Similar to the specific charges given to individuals who drink underage, Wolf said the length of jail time for underage drinking offenders can vary widely.

Underage drinking violations are usually first-degree misdemeanors, Wolf said. First-time offenders are usually able to opt in to a diversion program or face a fine. Additionally, many individuals do not get jail time for their first offense but are instead given a citation and a day to appear in court. At a maximum, the penalty for a first degree misdemeanor in Ohio is six months of jail and/or a fine of up to $1,000.

In the eyes of Athens Mayor Steve Patterson, there are plenty of reasons for students not to drink underage, including a basic adherence to the law.

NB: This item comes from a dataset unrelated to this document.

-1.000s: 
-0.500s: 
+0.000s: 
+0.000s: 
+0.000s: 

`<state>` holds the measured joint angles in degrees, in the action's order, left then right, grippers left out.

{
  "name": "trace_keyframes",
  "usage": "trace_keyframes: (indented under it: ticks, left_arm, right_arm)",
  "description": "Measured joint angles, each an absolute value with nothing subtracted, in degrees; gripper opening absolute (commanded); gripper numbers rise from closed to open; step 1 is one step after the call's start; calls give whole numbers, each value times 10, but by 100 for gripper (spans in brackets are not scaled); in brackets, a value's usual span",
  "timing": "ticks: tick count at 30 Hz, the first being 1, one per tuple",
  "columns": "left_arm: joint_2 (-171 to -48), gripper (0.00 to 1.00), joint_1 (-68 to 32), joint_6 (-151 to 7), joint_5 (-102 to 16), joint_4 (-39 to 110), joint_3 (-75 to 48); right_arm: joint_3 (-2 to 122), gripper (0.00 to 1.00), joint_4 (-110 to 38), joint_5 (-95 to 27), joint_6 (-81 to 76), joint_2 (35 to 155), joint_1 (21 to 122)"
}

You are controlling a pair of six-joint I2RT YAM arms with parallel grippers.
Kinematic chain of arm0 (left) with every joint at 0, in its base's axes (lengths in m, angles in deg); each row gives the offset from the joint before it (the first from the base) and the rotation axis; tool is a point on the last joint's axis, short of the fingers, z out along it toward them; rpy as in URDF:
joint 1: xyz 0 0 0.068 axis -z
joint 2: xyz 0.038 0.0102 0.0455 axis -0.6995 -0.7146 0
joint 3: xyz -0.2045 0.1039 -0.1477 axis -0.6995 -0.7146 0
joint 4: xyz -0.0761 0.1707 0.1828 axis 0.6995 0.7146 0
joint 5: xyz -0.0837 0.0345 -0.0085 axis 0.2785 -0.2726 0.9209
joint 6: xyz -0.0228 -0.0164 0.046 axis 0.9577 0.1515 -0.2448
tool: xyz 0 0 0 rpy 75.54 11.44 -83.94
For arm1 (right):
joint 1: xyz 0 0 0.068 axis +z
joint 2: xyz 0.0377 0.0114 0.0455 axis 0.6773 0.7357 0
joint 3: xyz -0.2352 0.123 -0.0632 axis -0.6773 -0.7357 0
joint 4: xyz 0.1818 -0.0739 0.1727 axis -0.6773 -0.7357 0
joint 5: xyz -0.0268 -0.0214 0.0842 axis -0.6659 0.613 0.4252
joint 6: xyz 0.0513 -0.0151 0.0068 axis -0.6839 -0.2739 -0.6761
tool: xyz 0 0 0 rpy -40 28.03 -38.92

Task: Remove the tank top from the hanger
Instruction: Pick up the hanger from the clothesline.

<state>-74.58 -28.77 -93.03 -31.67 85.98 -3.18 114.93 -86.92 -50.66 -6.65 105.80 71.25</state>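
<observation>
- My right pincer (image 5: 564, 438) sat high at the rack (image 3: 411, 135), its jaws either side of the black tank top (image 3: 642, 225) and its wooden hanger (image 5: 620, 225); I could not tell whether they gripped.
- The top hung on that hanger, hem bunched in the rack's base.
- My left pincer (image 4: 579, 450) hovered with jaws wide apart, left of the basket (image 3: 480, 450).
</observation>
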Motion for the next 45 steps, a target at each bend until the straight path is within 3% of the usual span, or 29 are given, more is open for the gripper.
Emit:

“Number one, you shouldn't (drink underage) because it's against the law. Number two is that we are under a pandemic,” Patterson said. “Think about the social inhibitions that occur by not being intoxicated. Those inhibitions go away when you are intoxicated, and you run the greater risk of being exposed, of coming in contact with someone else who may have COVID-19.”

Patterson also touched on a more dire consequence of drinking underage: serious injury or death.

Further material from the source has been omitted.